=== Section Start ===

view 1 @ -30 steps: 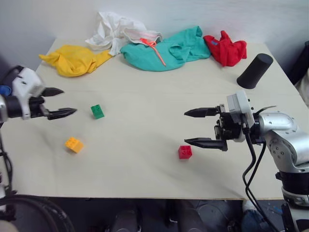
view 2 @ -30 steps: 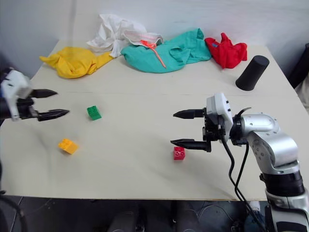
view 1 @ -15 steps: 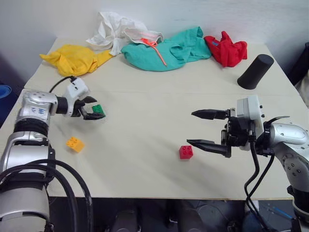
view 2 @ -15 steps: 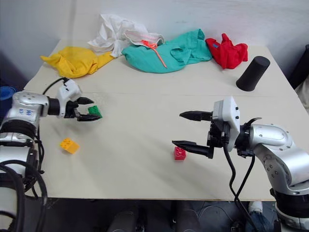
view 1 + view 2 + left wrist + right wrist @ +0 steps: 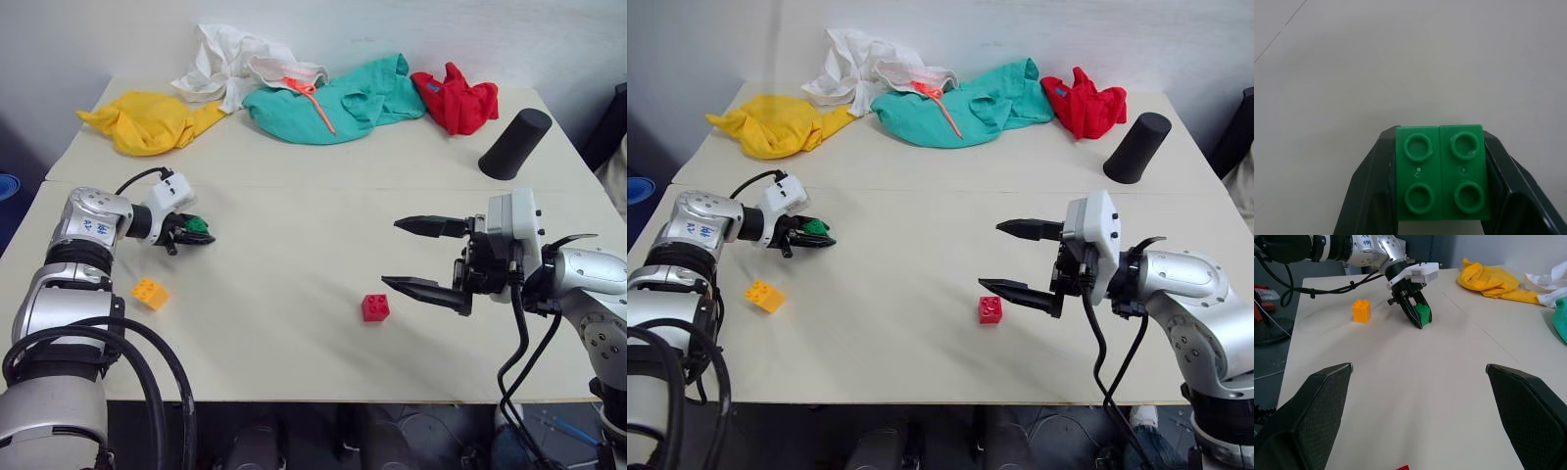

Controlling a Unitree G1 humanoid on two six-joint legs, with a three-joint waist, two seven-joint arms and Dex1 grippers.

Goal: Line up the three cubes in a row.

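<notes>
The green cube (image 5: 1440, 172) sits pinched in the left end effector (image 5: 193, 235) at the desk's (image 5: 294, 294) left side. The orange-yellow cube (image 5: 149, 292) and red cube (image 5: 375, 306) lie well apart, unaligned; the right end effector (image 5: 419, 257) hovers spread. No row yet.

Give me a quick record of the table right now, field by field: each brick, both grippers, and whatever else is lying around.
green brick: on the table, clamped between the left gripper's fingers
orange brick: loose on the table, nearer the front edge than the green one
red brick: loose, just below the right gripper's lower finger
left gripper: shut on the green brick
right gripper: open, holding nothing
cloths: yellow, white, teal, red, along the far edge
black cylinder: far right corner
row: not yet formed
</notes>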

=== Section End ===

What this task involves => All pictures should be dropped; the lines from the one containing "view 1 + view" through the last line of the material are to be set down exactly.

Task result =>
view 1 + view 2 + left wrist + right wrist @ +0 steps: 

Controlling a Unitree G1 humanoid on two six-joint legs, with a three-joint waist, two seven-joint arms and Dex1 grippers.

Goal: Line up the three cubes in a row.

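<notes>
The green cube (image 5: 1440, 172) sits pinched in the left end effector (image 5: 193, 235) at the desk's (image 5: 294, 294) left side. The orange-yellow cube (image 5: 149, 292) and red cube (image 5: 375, 306) lie well apart, unaligned; the right end effector (image 5: 419, 257) hovers spread. No row yet.

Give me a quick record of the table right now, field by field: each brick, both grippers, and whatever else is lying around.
green brick: on the table, clamped between the left gripper's fingers
orange brick: loose on the table, nearer the front edge than the green one
red brick: loose, just below the right gripper's lower finger
left gripper: shut on the green brick
right gripper: open, holding nothing
cloths: yellow, white, teal, red, along the far edge
black cylinder: far right corner
row: not yet formed
</notes>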

The answer has been supplied in full.